Figure 2 demonstrated that the classifier GaussianNBayes did not perform very well on the features screened by rfeSVM. For the first dataset of 10 rfeSVM-screened features, GaussianNBayes (Acc = 0.7629) performed slightly worse than the other two classifiers LR (Acc = 0.7849) and SVM (Acc = 0.7769). When more features were chosen by rfeSVM, GaussianNBayes performed even worse classification. It is interesting to observe that LR and SVM seemed to have performed similarly well. As a result, we generated a more precise summary of how the three classifiers performed, as shown in Table 2. The data suggested that SVM achieved maximal accuracy in 75 cases while LR achieved the same in 39 cases. Unfortunately, GaussianNBayes did not achieve maximal accuracy at any point.

FIGURE 2

Figure 2. Classification performances of rfeSVM screening of top-ranked 1000 features by T-test. The accuracy was calculated by the 10-fold cross validation of three classifiers, i.e., LR, SVM, GaussianNBayes. The horizontal axis was the number of features screened by rfeSVM, and the vertical axis was accuracy. The plots were for the datasets (A) RNA(1), (B) RNA(2)(0), (C) RNA(2)(1), (D) RNA(3)(0), (E) RNA(3)(1), and (F) RNA(3)(2).

TABLE 2

Table 2. The number of times each classifier achieved the best accuracy for the RFE-screened features of a given dataset.

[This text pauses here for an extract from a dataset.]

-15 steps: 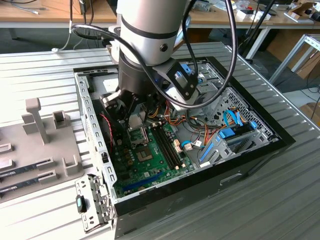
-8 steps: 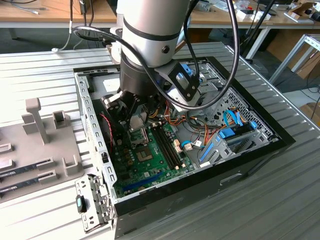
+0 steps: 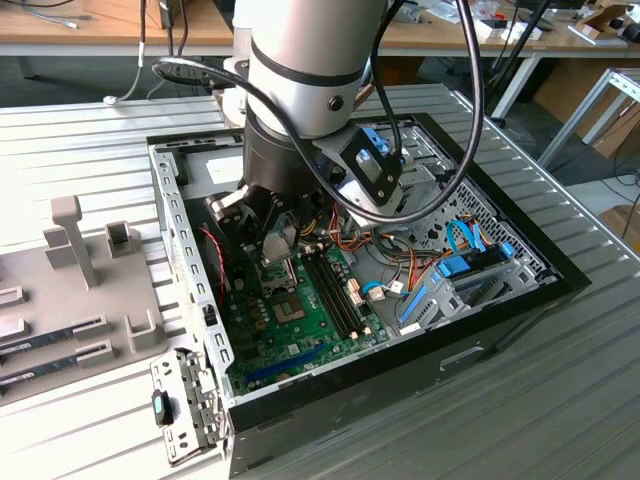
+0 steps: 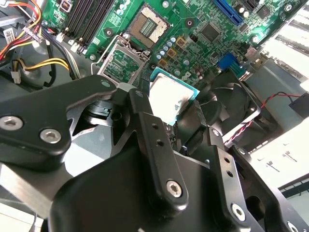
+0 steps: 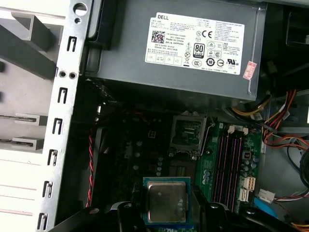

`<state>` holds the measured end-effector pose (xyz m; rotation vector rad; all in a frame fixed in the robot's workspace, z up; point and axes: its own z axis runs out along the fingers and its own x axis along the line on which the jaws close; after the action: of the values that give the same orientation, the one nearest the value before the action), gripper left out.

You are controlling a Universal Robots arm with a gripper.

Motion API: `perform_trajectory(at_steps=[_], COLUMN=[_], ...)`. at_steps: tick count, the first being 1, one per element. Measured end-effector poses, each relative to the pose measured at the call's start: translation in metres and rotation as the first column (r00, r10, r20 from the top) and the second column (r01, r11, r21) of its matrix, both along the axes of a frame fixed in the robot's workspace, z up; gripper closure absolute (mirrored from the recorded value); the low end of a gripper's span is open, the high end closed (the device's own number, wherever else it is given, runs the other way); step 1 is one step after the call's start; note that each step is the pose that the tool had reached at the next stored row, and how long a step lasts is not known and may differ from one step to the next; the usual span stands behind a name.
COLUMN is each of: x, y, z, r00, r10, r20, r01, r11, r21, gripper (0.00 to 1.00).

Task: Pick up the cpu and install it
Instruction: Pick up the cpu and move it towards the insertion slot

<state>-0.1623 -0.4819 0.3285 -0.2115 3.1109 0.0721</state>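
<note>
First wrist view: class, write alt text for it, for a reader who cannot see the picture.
The gripper holds the cpu, metal lid towards the camera, over the motherboard inside an open computer case. Beyond it the socket lid stands open beside the memory slots, with the grey power supply behind.

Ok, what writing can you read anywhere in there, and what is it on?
White label on the power supply: rows of fine print and symbols, too small to read reliably.
Pink sticker beside it: blurred.
Lid of the cpu: no print legible.
Motherboard markings: too small.
</note>
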Motion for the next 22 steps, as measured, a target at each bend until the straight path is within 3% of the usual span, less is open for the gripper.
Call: perform_trajectory(at_steps=[15, 22], x=[0.0064, 0.0143], y=[-0.0061, -0.0093], z=[-0.0034, -0.0054], r00=[1.0000, 1.0000], r10=[0.000, 0.000], r20=[0.0000, 0.0000], r01=[0.000, 0.000], r11=[1.0000, 1.0000], r21=[-0.0001, -0.0004], gripper=[0.53, 0.53])
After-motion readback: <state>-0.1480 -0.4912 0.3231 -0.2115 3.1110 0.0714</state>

Table 2 also suggested that GaussianNBayes outperformed the other two classifiers SVM and LR only on very few feature subsets screened by rfeSVM/rfeLasso/rfeLR. For most of the feature subsets chosen by the three RFE algorithms, the two classifiers SVM and LR performed similarly well. We further generated another summary table to demonstrate whether each of the three classifiers achieved the best accuracy across the 19 feature subsets of each dataset, as shown in Table 3. We may observe that the best classifier was usually SVM or LR, and sometimes these two classifiers performed the same best accuracy. Moreover, for all six datasets, rfeSVM outperformed the other two RFE feature selection algorithms. As a result, the following sections would use rfeSVM as the RFE screening choice.

TABLE 3

Table 3. Summary of whether each classifier achieved the best classification accuracy on the 19 feature subsets of each dataset.

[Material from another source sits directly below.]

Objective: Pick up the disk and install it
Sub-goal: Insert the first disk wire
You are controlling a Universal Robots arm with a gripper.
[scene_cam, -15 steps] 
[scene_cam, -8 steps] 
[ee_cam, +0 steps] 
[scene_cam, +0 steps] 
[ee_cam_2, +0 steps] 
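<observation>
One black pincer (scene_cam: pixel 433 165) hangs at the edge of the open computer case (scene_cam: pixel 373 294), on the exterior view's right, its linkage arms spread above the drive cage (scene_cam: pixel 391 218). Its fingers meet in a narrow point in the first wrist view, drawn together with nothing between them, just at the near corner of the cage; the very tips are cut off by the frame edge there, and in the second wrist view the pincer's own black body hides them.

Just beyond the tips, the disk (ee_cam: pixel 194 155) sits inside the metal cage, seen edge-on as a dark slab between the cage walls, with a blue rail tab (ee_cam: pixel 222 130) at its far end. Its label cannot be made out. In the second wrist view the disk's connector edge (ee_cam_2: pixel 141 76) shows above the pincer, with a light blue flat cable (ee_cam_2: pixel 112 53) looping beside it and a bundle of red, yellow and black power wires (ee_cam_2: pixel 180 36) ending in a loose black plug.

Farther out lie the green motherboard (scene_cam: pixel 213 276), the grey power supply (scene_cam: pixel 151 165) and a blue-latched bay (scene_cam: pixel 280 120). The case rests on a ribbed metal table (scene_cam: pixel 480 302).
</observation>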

Comparison of T-Test, F-Test, and PCC for Association Evaluation

A comparison was carried out to evaluate whether the choice of the top 1000 features was important for the binary classification problem of early-stage breast cancer detection, as shown in Table 4. The pair comprised of the feature selection algorithm F-test and the classifier SVM achieved the best accuracies for all six datasets. The classifier LR also achieved the same best accuracy for the three datasets RNA(2)(0), RNA(3)(0), and RNA(3)(2). Thus, the default modeling procedure in the following sections started with the top 1000 features ranked by F-test. Then, rfeSVM was utilized to find the number of features with the best accuracy calculated by the 10-fold cross-validation of the classifier SVM.

TABLE 4

Table 4. Summary of whether each classifier achieved the best classification accuracy on the 19 feature subsets of each dataset.

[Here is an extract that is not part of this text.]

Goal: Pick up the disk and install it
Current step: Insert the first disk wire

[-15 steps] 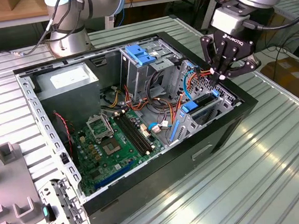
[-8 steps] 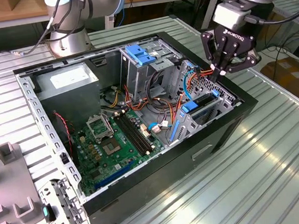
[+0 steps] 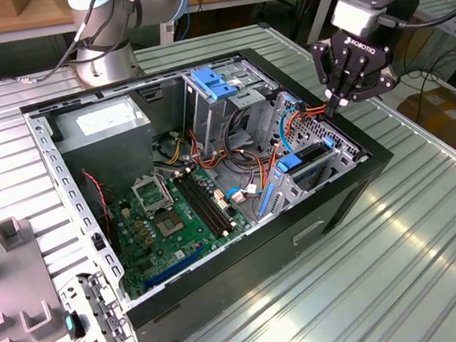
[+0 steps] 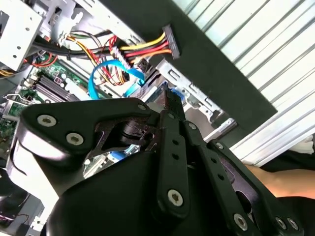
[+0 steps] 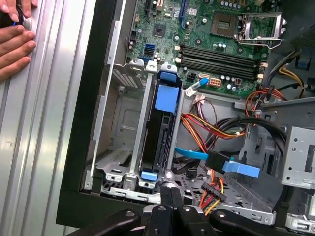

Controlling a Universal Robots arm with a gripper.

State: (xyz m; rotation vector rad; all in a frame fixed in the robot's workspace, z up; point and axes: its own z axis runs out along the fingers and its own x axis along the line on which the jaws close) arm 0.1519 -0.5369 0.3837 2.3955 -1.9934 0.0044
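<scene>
Ribbed metal tabletop carried one open black computer case lying on its side, with one green motherboard exposed inside. One arm reached in from the exterior view's right, its wrist tilted so that the single gripper pointed down at the case's drive-bay end. In both wrist views the gripper had its two fingers pressed narrowly together with nothing visible between them, the tips just at the rim of the drive cage.

One disk sat on edge inside that cage, its blue carrier showing at both ends, seated between the cage's metal rails; in the exterior view the disk stood just below the fingertips. One bundle of red, yellow and black power wires and one flat blue data cable lay beside it. A person's fingers rested on the table outside the case wall.
</scene>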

Age Grouping for Transcriptomes

We first split the negative and positive samples into two equally-sized groups, as shown in Figure 3A. The SVM models trained over RNA(2)(0) and RNA(2)(1) were much better than that on the whole dataset RNA(1). The averaged improvement in accuracy was 0.0900 for the dataset RNA(2)(0) compared to RNA(1). The model accuracy of RNA(2)(1) was also improved by 0.0654 in accuracy on average. If we chose the best model of each dataset as the final result, both RNA(2)(0) and RNA(2)(1) were improved at least 0.0544 in accuracy compared against RNA(1). The best model of RNA(1) used 100 features to achieve 0.9422 in accuracy, while only 40 features were needed for both RNA(2)(0) and RNA(2)(1) to outperform this model.

FIGURE 3

Figure 3. Comparison of early-stage breast cancer detection models with different age groups based on transcriptome data. The patients were split into (A) two groups and (B) three groups with equally-sized age ranges. The horizontal axis shows the numbers of features chosen by rfeSVM and the vertical axis shows the 10-fold cross validation accuracy of the classifier SVM. F-test was used to generate the initial subset of the 1000 top-ranked features.

Similar results were observed for the experiment of splitting RNA(1) into three equally-sized groups of samples, as shown in Figure 2B. The averaged improvements in accuracy were 0.1078, 0.0673, and 0.1086 for the three datasets RNA(3)(0), RNA(3)(1), and RNA(3)(2). A minimum 0.0578 improvement in accuracy was achieved for all three datasets compared with the best model of RNA(1). Only 50 features were required for the three datasets RNA(3)(0), RNA(3)(1), and RNA(3)(2) to outperform the complete dataset RNA(1) (0.9422 in accuracy with 100 features).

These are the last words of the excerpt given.